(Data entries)

·····

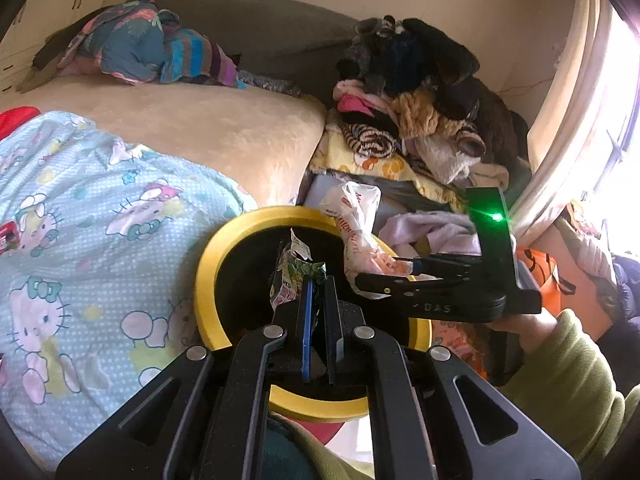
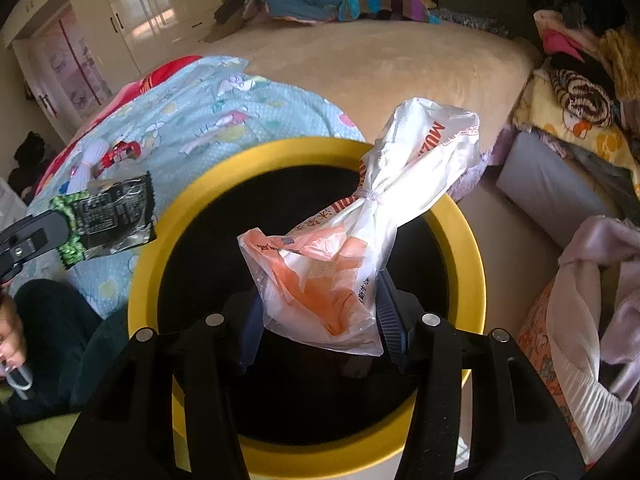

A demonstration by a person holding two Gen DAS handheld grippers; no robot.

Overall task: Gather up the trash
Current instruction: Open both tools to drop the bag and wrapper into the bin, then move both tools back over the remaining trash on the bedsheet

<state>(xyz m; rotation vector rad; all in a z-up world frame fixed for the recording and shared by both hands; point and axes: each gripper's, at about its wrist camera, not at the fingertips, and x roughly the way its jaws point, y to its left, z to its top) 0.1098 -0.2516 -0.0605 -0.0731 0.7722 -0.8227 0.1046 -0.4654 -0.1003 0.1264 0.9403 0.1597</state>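
Observation:
A round bin with a yellow rim point(image 1: 206, 264) point(image 2: 304, 148) and black inside stands beside the bed. My left gripper point(image 1: 318, 280) is shut on a crumpled green and black snack wrapper point(image 1: 294, 276), held over the bin's mouth; the wrapper also shows in the right wrist view point(image 2: 110, 216). My right gripper point(image 2: 320, 304) is shut on a knotted white and orange plastic bag point(image 2: 360, 216), held above the bin. In the left wrist view the right gripper point(image 1: 384, 276) holds that bag point(image 1: 356, 224) over the bin's far right rim.
A Hello Kitty quilt point(image 1: 92, 240) covers the bed at the left, with a small red packet point(image 2: 120, 152) lying on it. A heap of clothes point(image 1: 420, 120) is piled at the right. White wardrobes point(image 2: 120, 20) stand at the back.

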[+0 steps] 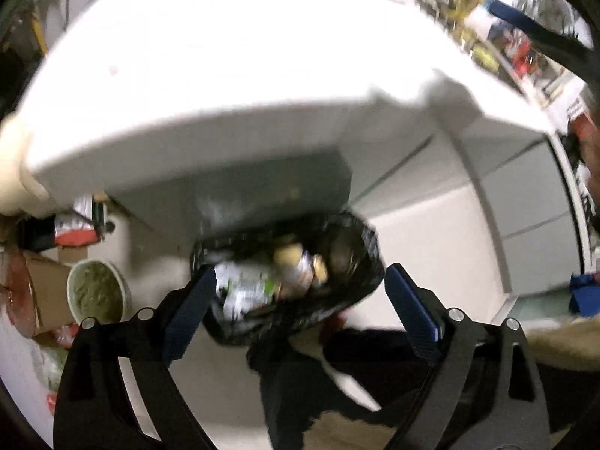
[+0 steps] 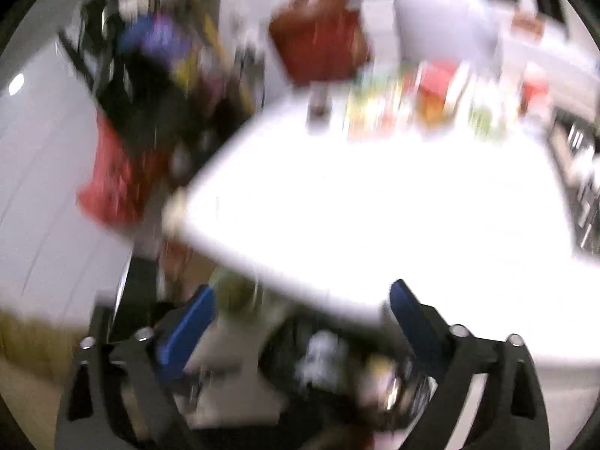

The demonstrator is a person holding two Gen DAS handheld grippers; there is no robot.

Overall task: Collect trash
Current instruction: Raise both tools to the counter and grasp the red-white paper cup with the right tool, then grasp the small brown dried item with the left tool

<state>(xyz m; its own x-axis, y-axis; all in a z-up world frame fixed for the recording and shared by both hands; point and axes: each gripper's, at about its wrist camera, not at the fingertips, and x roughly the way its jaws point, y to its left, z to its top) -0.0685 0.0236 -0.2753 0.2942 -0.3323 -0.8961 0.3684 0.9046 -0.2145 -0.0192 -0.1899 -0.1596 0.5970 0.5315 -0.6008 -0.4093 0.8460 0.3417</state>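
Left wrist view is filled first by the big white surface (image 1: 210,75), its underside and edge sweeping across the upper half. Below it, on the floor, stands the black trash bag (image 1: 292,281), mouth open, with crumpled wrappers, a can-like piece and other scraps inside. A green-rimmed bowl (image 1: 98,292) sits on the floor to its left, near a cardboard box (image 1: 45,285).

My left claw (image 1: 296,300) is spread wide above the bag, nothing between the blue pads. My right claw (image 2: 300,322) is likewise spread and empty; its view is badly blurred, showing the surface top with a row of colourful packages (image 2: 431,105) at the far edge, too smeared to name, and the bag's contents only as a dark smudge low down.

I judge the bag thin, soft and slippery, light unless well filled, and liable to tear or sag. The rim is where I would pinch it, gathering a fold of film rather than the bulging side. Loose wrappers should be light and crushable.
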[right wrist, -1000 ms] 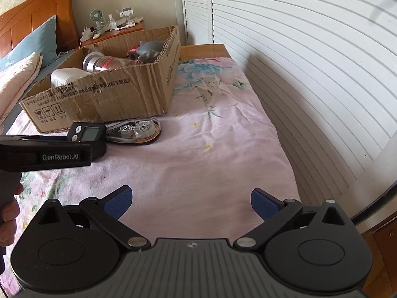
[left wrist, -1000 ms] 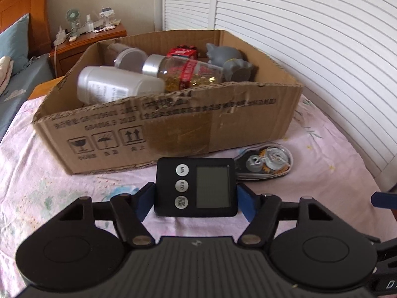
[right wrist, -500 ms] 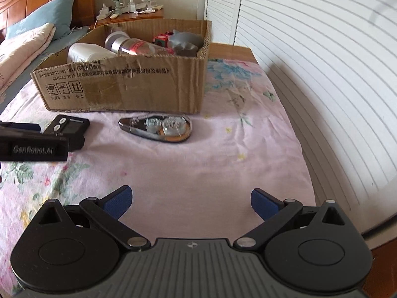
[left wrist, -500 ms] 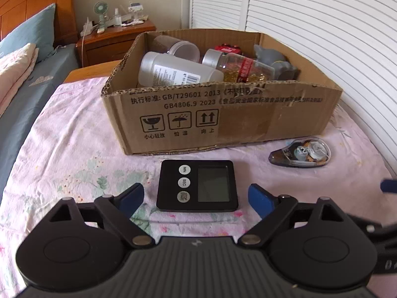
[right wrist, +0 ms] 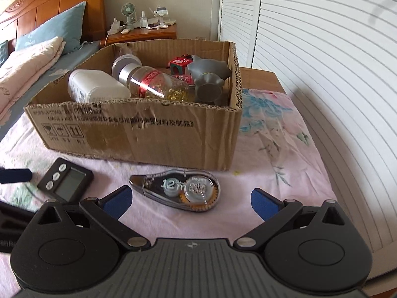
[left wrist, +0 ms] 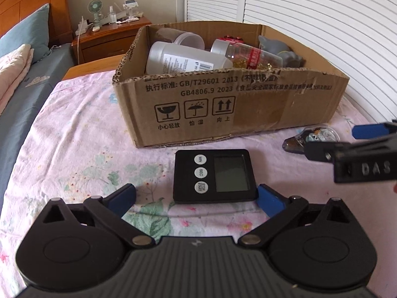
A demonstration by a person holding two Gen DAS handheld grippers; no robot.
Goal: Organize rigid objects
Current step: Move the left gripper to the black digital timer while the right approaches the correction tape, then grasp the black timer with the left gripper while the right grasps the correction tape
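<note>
Between the blue pads: left gripper (left wrist: 196,197) jaws opening, black timer (left wrist: 214,175) lying loose on the pink floral bedspread (left wrist: 74,154).
Timer buttons: MIN, SEC, STOP/START.
Right gripper (right wrist: 191,200): spread wide, empty; correction tape (right wrist: 178,189) marked "12m" just ahead.
Cardboard box (left wrist: 248,104): reads "GB/T29601 2013", "GB4806.9 2023"; bottles inside.

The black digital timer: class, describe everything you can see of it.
The black digital timer is a flat, square plastic unit with three round white buttons in a column beside a blank grey screen. It lies face up on the pink floral cloth, just before the cardboard box, not touching it. Nothing grips it.
</note>
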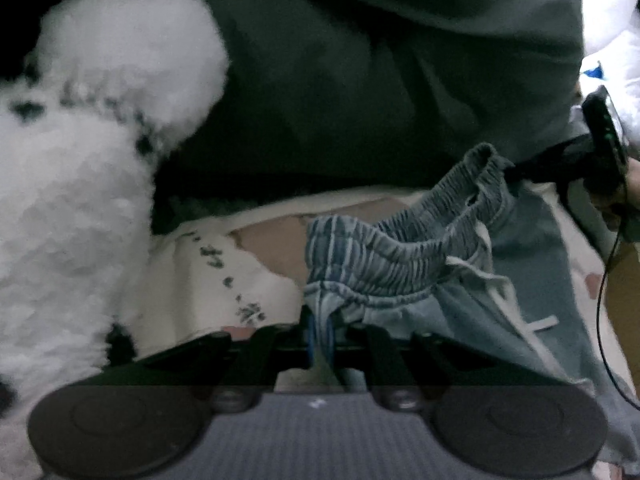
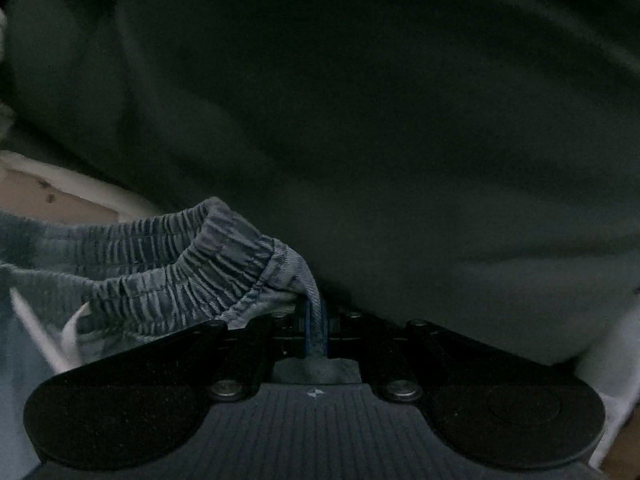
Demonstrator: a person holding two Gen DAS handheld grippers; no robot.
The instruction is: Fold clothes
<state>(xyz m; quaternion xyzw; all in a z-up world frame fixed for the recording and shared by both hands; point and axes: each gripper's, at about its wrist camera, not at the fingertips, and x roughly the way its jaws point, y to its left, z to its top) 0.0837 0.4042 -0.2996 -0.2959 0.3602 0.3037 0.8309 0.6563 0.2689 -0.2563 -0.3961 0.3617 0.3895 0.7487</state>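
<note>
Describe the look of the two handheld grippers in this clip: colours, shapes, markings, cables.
Both match: the left gripper and right gripper each have a grey ribbed body with a small white mark, two round black discs at its sides, black linkage bars with metal bolts, and blue-padded jaws. Seen from the left wrist view, the right gripper is black with small green lights and a thin black cable trailing down.

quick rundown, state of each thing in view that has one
left gripper: shut on the waistband
right gripper: shut on the waistband's other end
blue pants: held up by the elastic waistband, legs hanging, unfolded
drawstring: untied, dangling
white dog: standing on the bed beside the pants
</note>
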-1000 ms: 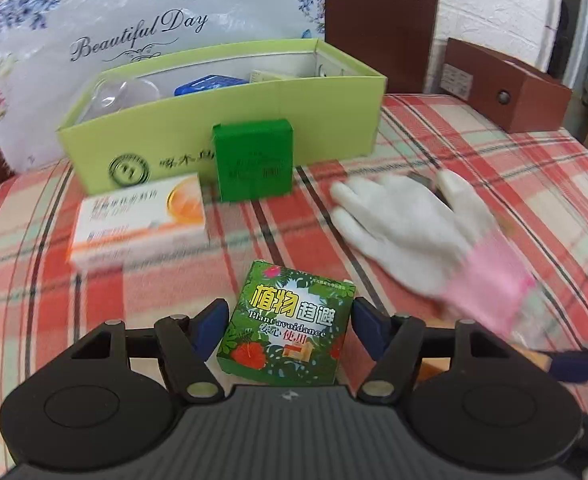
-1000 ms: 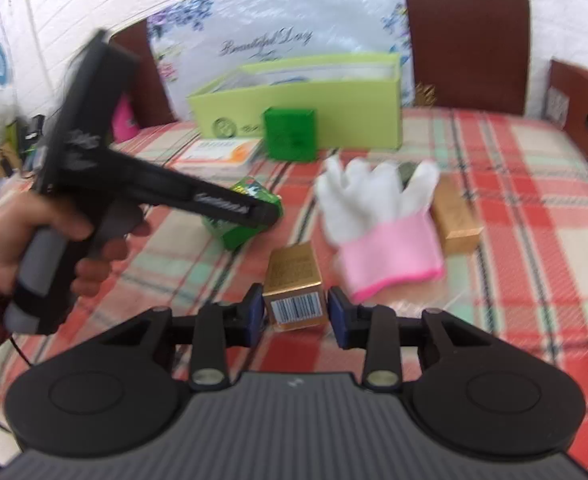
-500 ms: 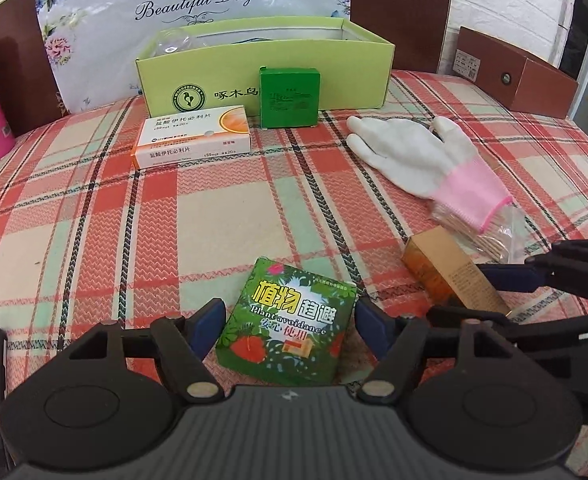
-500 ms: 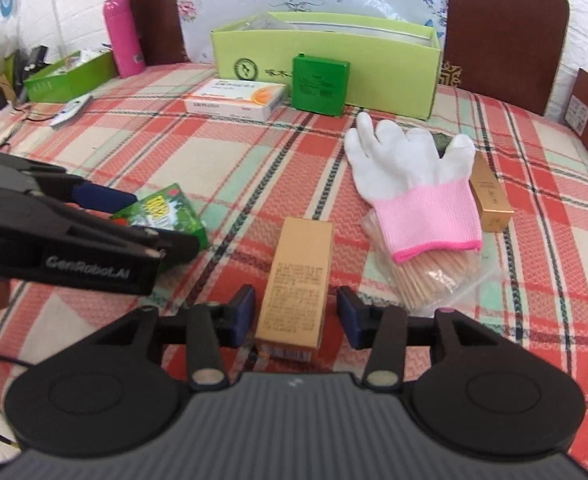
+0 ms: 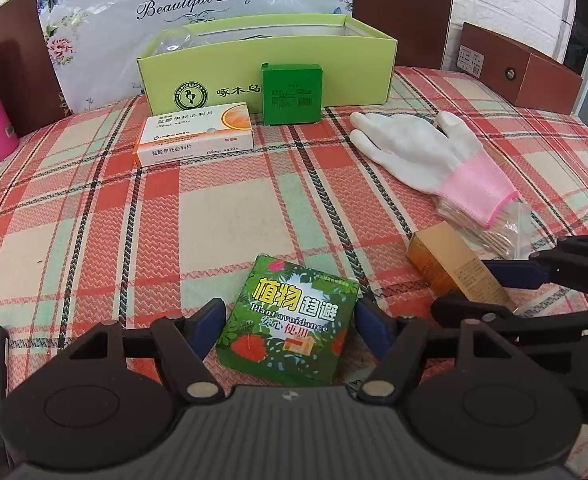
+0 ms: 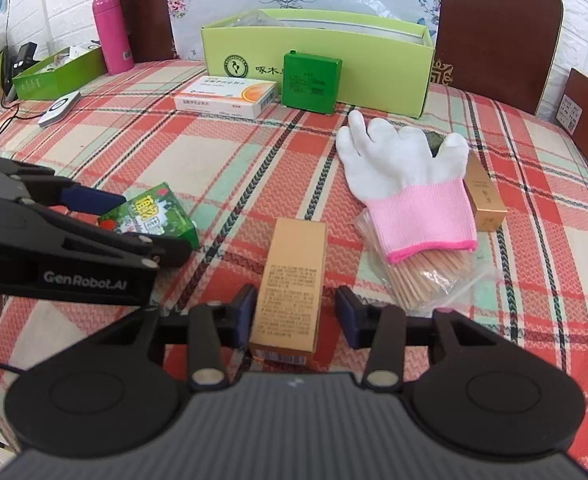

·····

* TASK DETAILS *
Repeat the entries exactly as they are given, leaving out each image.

* ANSWER TO THE EXERCISE *
A demonstration by a person holding two Gen DAS handheld grippers; no robot.

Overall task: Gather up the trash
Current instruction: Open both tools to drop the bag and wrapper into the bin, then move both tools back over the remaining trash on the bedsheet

<state>(xyz m; rotation vector rad; all in a z-up world frame fixed for the recording and shared by both hands; point and axes: each gripper's, at about its wrist camera, not at the fingertips, and x roughly the way its jaws point, y to its left, z to its top) 0.1098 -0.2516 -0.0605 -0.0731 0.7722 -0.8227 0.1046 -0.4654 -0.1003 0.1264 0.9403 0.1597</state>
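Observation:
A round bin with a yellow rim point(image 1: 206, 264) point(image 2: 304, 148) and black inside stands beside the bed. My left gripper point(image 1: 318, 280) is shut on a crumpled green and black snack wrapper point(image 1: 294, 276), held over the bin's mouth; the wrapper also shows in the right wrist view point(image 2: 110, 216). My right gripper point(image 2: 320, 304) is shut on a knotted white and orange plastic bag point(image 2: 360, 216), held above the bin. In the left wrist view the right gripper point(image 1: 384, 276) holds that bag point(image 1: 356, 224) over the bin's far right rim.
A Hello Kitty quilt point(image 1: 92, 240) covers the bed at the left, with a small red packet point(image 2: 120, 152) lying on it. A heap of clothes point(image 1: 420, 120) is piled at the right. White wardrobes point(image 2: 120, 20) stand at the back.
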
[+0 steps] 
[+0 steps] 

The demonstrator is a person holding two Gen DAS handheld grippers; there is no robot.

Overall task: Collect trash
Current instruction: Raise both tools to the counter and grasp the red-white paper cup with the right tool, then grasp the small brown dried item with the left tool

<state>(xyz m; its own x-axis, y-axis; all in a z-up world frame fixed for the recording and shared by both hands; point and axes: each gripper's, at about its wrist camera, not at the fingertips, and x roughly the way its jaws point, y to its left, z to its top) -0.0685 0.0236 -0.2753 0.2942 -0.3323 -0.8961 0.3684 0.9046 -0.2145 -0.0192 -0.1899 -0.1596 0.5970 0.5315 -0.6008 -0.4093 0.8460 0.3417</state>
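Left wrist view is filled first by the big white surface (image 1: 210,75), its underside and edge sweeping across the upper half. Below it, on the floor, stands the black trash bag (image 1: 292,281), mouth open, with crumpled wrappers, a can-like piece and other scraps inside. A green-rimmed bowl (image 1: 98,292) sits on the floor to its left, near a cardboard box (image 1: 45,285).

My left claw (image 1: 296,300) is spread wide above the bag, nothing between the blue pads. My right claw (image 2: 300,322) is likewise spread and empty; its view is badly blurred, showing the surface top with a row of colourful packages (image 2: 431,105) at the far edge, too smeared to name, and the bag's contents only as a dark smudge low down.

I judge the bag thin, soft and slippery, light unless well filled, and liable to tear or sag. The rim is where I would pinch it, gathering a fold of film rather than the bulging side. Loose wrappers should be light and crushable.
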[right wrist, -1000 ms] 
[left wrist, -1000 ms] 
[right wrist, -500 ms] 
[left wrist, -500 ms] 
[right wrist, +0 ms] 
[left wrist, +0 ms] 
A demonstration by a person holding two Gen DAS handheld grippers; no robot.
Goal: Organize rigid objects
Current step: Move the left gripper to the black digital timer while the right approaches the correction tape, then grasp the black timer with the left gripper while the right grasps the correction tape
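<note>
Between the blue pads: left gripper (left wrist: 196,197) jaws opening, black timer (left wrist: 214,175) lying loose on the pink floral bedspread (left wrist: 74,154).
Timer buttons: MIN, SEC, STOP/START.
Right gripper (right wrist: 191,200): spread wide, empty; correction tape (right wrist: 178,189) marked "12m" just ahead.
Cardboard box (left wrist: 248,104): reads "GB/T29601 2013", "GB4806.9 2023"; bottles inside.

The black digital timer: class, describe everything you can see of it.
The black digital timer is a flat, square plastic unit with three round white buttons in a column beside a blank grey screen. It lies face up on the pink floral cloth, just before the cardboard box, not touching it. Nothing grips it.
</note>
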Demonstrator: a person holding two Gen DAS handheld grippers; no robot.
The instruction is: Fold clothes
<state>(xyz m; quaternion xyzw; all in a z-up world frame fixed for the recording and shared by both hands; point and axes: each gripper's, at about its wrist camera, not at the fingertips, and x roughly the way its jaws point, y to its left, z to its top) 0.0837 0.4042 -0.2996 -0.2959 0.3602 0.3037 0.8309 0.6563 0.2689 -0.2563 -0.3961 0.3617 0.3895 0.7487</state>
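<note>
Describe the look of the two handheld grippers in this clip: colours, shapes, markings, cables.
Both match: the left gripper and right gripper each have a grey ribbed body with a small white mark, two round black discs at its sides, black linkage bars with metal bolts, and blue-padded jaws. Seen from the left wrist view, the right gripper is black with small green lights and a thin black cable trailing down.

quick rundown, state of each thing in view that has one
left gripper: shut on the waistband
right gripper: shut on the waistband's other end
blue pants: held up by the elastic waistband, legs hanging, unfolded
drawstring: untied, dangling
white dog: standing on the bed beside the pants
</note>
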-1000 ms: 
-1000 ms: 
-500 ms: 
-500 ms: 
+0 ms: 
+0 ms: 

There is nothing further to add to the answer.